Task description: Give back the lines below exactly, but do not include any pictures.
BEGIN Data records
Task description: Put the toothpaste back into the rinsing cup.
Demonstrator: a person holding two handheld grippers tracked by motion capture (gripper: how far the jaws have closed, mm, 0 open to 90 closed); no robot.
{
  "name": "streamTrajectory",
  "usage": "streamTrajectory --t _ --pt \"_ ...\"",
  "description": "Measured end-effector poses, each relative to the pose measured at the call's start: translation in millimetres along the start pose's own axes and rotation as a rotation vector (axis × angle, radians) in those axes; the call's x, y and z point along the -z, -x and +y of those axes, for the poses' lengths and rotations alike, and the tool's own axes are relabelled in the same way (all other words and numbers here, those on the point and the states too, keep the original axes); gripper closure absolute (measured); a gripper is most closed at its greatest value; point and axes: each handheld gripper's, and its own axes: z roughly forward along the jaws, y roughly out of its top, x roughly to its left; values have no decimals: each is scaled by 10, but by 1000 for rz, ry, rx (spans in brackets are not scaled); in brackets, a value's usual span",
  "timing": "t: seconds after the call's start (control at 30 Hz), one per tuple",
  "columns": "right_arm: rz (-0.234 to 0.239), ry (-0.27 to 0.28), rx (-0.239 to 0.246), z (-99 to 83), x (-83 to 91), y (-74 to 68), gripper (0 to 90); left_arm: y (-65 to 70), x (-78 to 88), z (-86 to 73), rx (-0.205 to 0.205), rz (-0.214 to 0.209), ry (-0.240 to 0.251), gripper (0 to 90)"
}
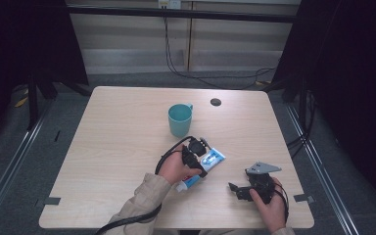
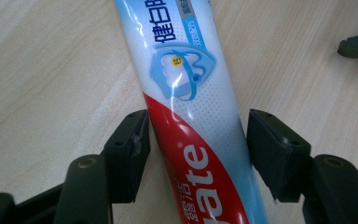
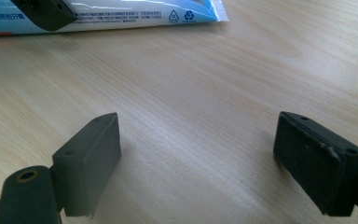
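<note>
The toothpaste tube (image 1: 206, 165) lies flat on the worktop (image 1: 117, 142), toward your near side and a little right of centre; it runs on a diagonal in the high view, white cap end nearest you, flat crimped end pointing away to the right; body white and pale blue with a red band and a tooth emblem, as the left gripper view shows it (image 2: 191, 112).

Your left gripper (image 1: 196, 155) sits over the tube's middle; its fingers (image 2: 126, 154) straddle the tube, one on each side of the red band; they stand at a middling width; the left finger lies just against the tube's edge, the right finger (image 2: 275, 154) shows a thin gap of worktop beside the tube; the tube is between them but not clamped; it rests on the wood.

Your right gripper (image 1: 240, 188) rests low near the front right part of the worktop, well apart from the tube, pointing left in the high view; grey three-cornered plate on top; its fingers (image 3: 88, 158) stand wide with bare wood between them; its own view looks across the worktop to the tube's crimped end (image 3: 135, 14), with a finger of the left gripper dark in front of the tube at upper left.

Beyond the tube stands a teal cup (image 1: 179, 119), upright, handle turned to the far side; near it, to the right, a small dark round hole (image 1: 215, 102) in the worktop; cables trail from both grippers.
</note>
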Motion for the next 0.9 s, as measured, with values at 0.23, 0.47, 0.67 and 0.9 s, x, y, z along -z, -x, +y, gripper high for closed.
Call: streamTrajectory --t 0.23,0.47,0.67,0.9 --pt "2 -1 0 1 -1 1 143 49 -18 34 -7 29 -34 446" --pt "4 -2 1 4 -2 3 142 87 55 40 -39 28 -52 695" --pt "7 -4 0 6 -3 3 141 53 52 -25 -40 8 -43 662" --pt "6 -3 2 6 -4 4 141 70 29 -22 -39 25 -39 633"
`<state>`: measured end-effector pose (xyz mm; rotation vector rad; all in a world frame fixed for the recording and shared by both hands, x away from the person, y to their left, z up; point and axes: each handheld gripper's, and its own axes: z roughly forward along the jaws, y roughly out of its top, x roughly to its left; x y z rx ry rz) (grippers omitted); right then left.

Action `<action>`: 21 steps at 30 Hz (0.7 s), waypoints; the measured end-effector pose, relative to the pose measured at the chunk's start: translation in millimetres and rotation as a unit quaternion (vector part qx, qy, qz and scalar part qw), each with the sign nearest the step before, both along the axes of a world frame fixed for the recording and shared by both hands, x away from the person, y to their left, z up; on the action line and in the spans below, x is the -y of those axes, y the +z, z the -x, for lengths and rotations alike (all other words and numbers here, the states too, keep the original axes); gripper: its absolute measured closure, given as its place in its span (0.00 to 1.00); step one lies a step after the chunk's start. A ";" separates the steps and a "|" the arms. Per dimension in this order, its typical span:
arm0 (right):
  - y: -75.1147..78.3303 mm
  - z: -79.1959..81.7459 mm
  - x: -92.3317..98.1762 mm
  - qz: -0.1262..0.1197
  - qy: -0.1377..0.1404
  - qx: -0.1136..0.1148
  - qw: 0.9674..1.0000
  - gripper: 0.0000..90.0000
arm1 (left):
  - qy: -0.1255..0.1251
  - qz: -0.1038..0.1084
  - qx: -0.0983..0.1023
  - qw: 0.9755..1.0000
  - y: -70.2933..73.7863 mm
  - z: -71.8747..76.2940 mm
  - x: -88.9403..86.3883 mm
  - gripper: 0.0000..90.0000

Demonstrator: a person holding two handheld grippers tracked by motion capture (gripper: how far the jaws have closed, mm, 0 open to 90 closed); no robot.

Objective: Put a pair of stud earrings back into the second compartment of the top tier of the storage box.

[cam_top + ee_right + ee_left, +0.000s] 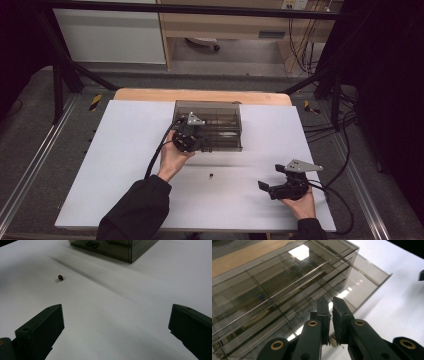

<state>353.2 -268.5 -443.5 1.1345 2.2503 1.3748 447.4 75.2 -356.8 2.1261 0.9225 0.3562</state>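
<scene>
A smoky clear plastic box (220,131) with several compartments stands at the back middle of the white sheet (115,165). My left gripper (200,142) is at the box's front left part, and in the left gripper view its jaws (331,305) stand shut above the box's dividers (274,290). A small pale bit shows low between them; I cannot tell what it is. A tiny dark red component with thin leads (211,175) (60,277) lies loose on the sheet. My right gripper (269,177) (115,315) rests near the front right, open and holding nothing, to the right of the component.
The box's near corner (130,255) shows at the top of the right gripper view. The wooden table edge (200,95) runs behind the box. Black frame bars and cables (325,125) flank the table. The left gripper's cable (157,155) trails toward the sleeve.
</scene>
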 end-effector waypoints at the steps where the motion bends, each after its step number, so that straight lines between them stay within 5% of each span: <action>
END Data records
Result below:
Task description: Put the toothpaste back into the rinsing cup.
Demonstrator: a person holding two handheld grippers tracked by motion capture (gripper: how far the jaws have closed, mm, 0 open to 90 closed); no robot.
{
  "name": "streamTrajectory",
  "usage": "streamTrajectory --t _ --pt \"_ ...\"",
  "description": "Measured end-effector poses, each relative to the pose measured at the call's start: translation in millimetres along the start pose's own axes and rotation as a rotation vector (axis × angle, radians) in those axes; the call's x, y and z point along the -z, -x and +y of those axes, for the poses' lengths and rotations alike, and the tool's own axes are relabelled in the same way (all other words and numbers here, those on the point and the states too, keep the original axes); gripper closure absolute (measured); a gripper is most closed at its greatest value; point and axes: each handheld gripper's, and its own axes: z roughly forward along the jaws, y roughly out of its top, x roughly to its left; values have no decimals: each is scaled by 10, but by 1000 for rz, ry, rx (spans in brackets are not scaled); in brackets, a value's usual span",
  "timing": "t: seconds after the call's start (control at 30 Hz), one per tuple",
  "columns": "right_arm: rz (-0.234 to 0.239), ry (-0.27 to 0.28), rx (-0.239 to 0.246), z (-99 to 83), x (-83 to 91), y (-74 to 68), gripper (0 to 90); left_arm: y (-65 to 70), x (-78 to 88), z (-86 to 73), rx (-0.205 to 0.205), rz (-0.214 to 0.209), ry (-0.240 to 0.251), gripper (0 to 90)"
}
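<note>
The toothpaste tube (image 1: 206, 165) lies flat on the worktop (image 1: 117, 142), toward your near side and a little right of centre; it runs on a diagonal in the high view, white cap end nearest you, flat crimped end pointing away to the right; body white and pale blue with a red band and a tooth emblem, as the left gripper view shows it (image 2: 191, 112).

Your left gripper (image 1: 196, 155) sits over the tube's middle; its fingers (image 2: 126, 154) straddle the tube, one on each side of the red band; they stand at a middling width; the left finger lies just against the tube's edge, the right finger (image 2: 275, 154) shows a thin gap of worktop beside the tube; the tube is between them but not clamped; it rests on the wood.

Your right gripper (image 1: 240, 188) rests low near the front right part of the worktop, well apart from the tube, pointing left in the high view; grey three-cornered plate on top; its fingers (image 3: 88, 158) stand wide with bare wood between them; its own view looks across the worktop to the tube's crimped end (image 3: 135, 14), with a finger of the left gripper dark in front of the tube at upper left.

Beyond the tube stands a teal cup (image 1: 179, 119), upright, handle turned to the far side; near it, to the right, a small dark round hole (image 1: 215, 102) in the worktop; cables trail from both grippers.
</note>
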Motion for the next 0.9 s, as measured, with values at 0.23, 0.47, 0.67 and 0.9 s, x, y, z along -z, -x, +y, gripper high for closed.
Call: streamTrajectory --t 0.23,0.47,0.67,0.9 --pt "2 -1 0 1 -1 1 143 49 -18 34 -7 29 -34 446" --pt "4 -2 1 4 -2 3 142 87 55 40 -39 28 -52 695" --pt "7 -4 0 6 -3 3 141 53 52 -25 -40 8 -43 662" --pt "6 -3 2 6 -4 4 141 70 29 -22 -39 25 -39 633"
`<state>`: measured end-effector pose (xyz mm; rotation vector rad; all in a world frame fixed for the recording and shared by both hands, x away from the person, y to their left, z up; point and axes: each handheld gripper's, and its own axes: z roughly forward along the jaws, y roughly out of its top, x roughly to its left; x y z rx ry rz) (grippers omitted); right then left.

Action `<action>`: 21 steps at 30 Hz (0.7 s), waypoints; the measured end-effector pose, relative to the pose measured at the chunk's start: translation in millimetres and rotation as a unit quaternion (vector part qx, qy, qz and scalar part qw), each with the sign nearest the step before, both along the axes of a world frame fixed for the recording and shared by both hands, x away from the person, y to their left, z up; on the action line and in the spans below, x is the -y of those axes, y the +z, z the -x, for lengths and rotations alike (all other words and numbers here, the states too, keep the original axes); gripper: its absolute measured closure, given as its place in its span (0.00 to 1.00); step one lies a step after the chunk's start. A ";" separates the steps and a "|" the arms. Per dimension in this order, its typical span:
arm0 (right):
  - y: -75.1147..78.3303 mm
  - z: -79.1959..81.7459 mm
  - x: -92.3317..98.1762 mm
  - qz: -0.1262..0.1197
  - qy: -0.1377..0.1404
  - qx: -0.1136..0.1148
  - qw: 0.9674..1.0000
  - gripper: 0.0000..90.0000
arm1 (left):
  - qy: -0.1255..0.1251
  - qz: -0.1038..0.1084
  - qx: -0.0983..0.1023
  - qw: 0.9755..1.0000
  - y: -70.2933..73.7863 mm
  - z: -71.8747..76.2940 mm
  - x: -88.9403..86.3883 mm
  - gripper: 0.0000..90.0000

Demonstrator: a person holding two handheld grippers tracked by motion capture (gripper: how far the jaws have closed, mm, 0 open to 90 closed); no robot.

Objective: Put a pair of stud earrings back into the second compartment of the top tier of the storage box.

[cam_top + ee_right + ee_left, +0.000s] 

<state>353.2 -268.5 -443.5 1.1345 2.2503 1.3748 447.4 75.2 -356.8 2.1261 0.9225 0.3562</state>
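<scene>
A smoky clear plastic box (220,131) with several compartments stands at the back middle of the white sheet (115,165). My left gripper (200,142) is at the box's front left part, and in the left gripper view its jaws (331,305) stand shut above the box's dividers (274,290). A small pale bit shows low between them; I cannot tell what it is. A tiny dark red component with thin leads (211,175) (60,277) lies loose on the sheet. My right gripper (269,177) (115,315) rests near the front right, open and holding nothing, to the right of the component.
The box's near corner (130,255) shows at the top of the right gripper view. The wooden table edge (200,95) runs behind the box. Black frame bars and cables (325,125) flank the table. The left gripper's cable (157,155) trails toward the sleeve.
</scene>
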 end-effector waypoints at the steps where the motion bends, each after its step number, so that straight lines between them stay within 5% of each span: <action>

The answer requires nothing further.